One Planet Development

The Welsh Assembly Government has created the One Planet Development policy[4] (hereafter referred to as OPD) with the objective of adhering to global sustainable development targets. The OPD policy aims to encourage individuals, families and co-operatives alike to create residential developments that are either low impact, or do not significantly degrade the environment.[5] Such developments are required to meet 65% of the residents’ basic needs from the land within the first five years, including income, energy and food. The mere creation of such a policy could be deemed an achievement, however in practice, the policy appears to be facing some challenges.

OPD Challenges

The flow chart below identifies the key concerns challenging the policy’s implementation, and classifies the concerns as legal, non-legal, and procedural. The flow chart visualises the issues, the result of the issues and, the underlying constraint.

It is evident that the content of OPD policy[6] has the potential to intrinsically meet all three pillars of sustainable development (i.e., economic, social and environmental), however implementation related challenges may be restricting this. Research suggests that there is a resource deficiency within local planning authorities which is affecting the policy’s implementation from planning applications to monitoring OPD settlements’ progress. Thus, the policy cannot be successful without additional resources or a change in the policy’s specifications.[7] Despite efforts to support participants through the application process[8] as well as training being offered to planning authorities specifically for OPD developments,[9] there remains a gap which has not been addressed. Demands upon local planning authorities are likely to grow and exceed their capacity.[10] Furthermore, without addressing the challenges, the OPD is unlikely to achieve its’ objectives thus, will not promote the aims of ‘One Wales: One Planet’.[11]

Moving forward

The following reforms have been suggested to ensure that the solutions are feasible, ranging from providing mandatory online training to reducing the reporting obligations of established OPDs.

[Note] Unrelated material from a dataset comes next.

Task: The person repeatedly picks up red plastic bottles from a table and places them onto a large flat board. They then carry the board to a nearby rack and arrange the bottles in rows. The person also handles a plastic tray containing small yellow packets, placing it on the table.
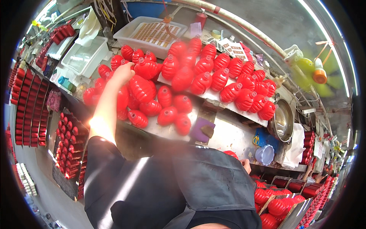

Whilst these reforms are focused upon accessible improvements to the OPD policy, long-term reform is essential.

  • Community land trust

The Calon Cymru report identified the challenges associated with funding and finding suitable land due to increased prices.[12] Thus, the short-term reform suggestion to promote community land trusts is based upon a successful case in London[13] and more recently, the prospective plan to establish the first Welsh community land trusts in Solva, Pembrokeshire.[14] Furthermore, by creating community land trusts partnerships with housing associations such as Ateb[15] and ceiling prices on land for such projects, funds and prices could be more accessible. Such reform could benefit the community, promote UN Sustainable Development Goals 11,[16] the Well-being of Future Generations (Wales) Act[17] and the ‘Improving lives and Communities, homes in Wales’ scheme[18] throughout Wales. 

  • Public Transport

The long-term regional reform of improving public transport links within rural Wales could result in additional suitable land being accessible for such projects. Such improvements could also support many of Wales’ objectives at all levels, from the Well-being of Future Generations (Wales) Act[19] to the Paris Agreement[20] and UN Sustainable Development Goals 11.2.[21]

  • Low carbon building

Nationally, more must be done to promote accessible, low-carbon building. This could be achieved by mainstreaming environmentally conscious building methods and utilising training programmes to educate trades people. Furthermore, the establishment of ‘green mortgage’ can promote and incentivise low-carbon building for the public as seen in the Netherlands.[22]

Concluding comments

The fundamental constraint identified is a lack of resources, the impact of which is significant. Challenges associated with the resource deficiency range from inconsistent implementation[23] to failures of OPD settlements to submit reports.[24] The policy will require additional funding to meet its objectives, however in the short-term practical solutions could elevate the strain. Such reforms have been discussed to ensure that the solutions are feasible. Whilst the suggestions are focused upon accessible improvements to the OPD policy, long-term reform is essential specifically with regards to the resource deficiency.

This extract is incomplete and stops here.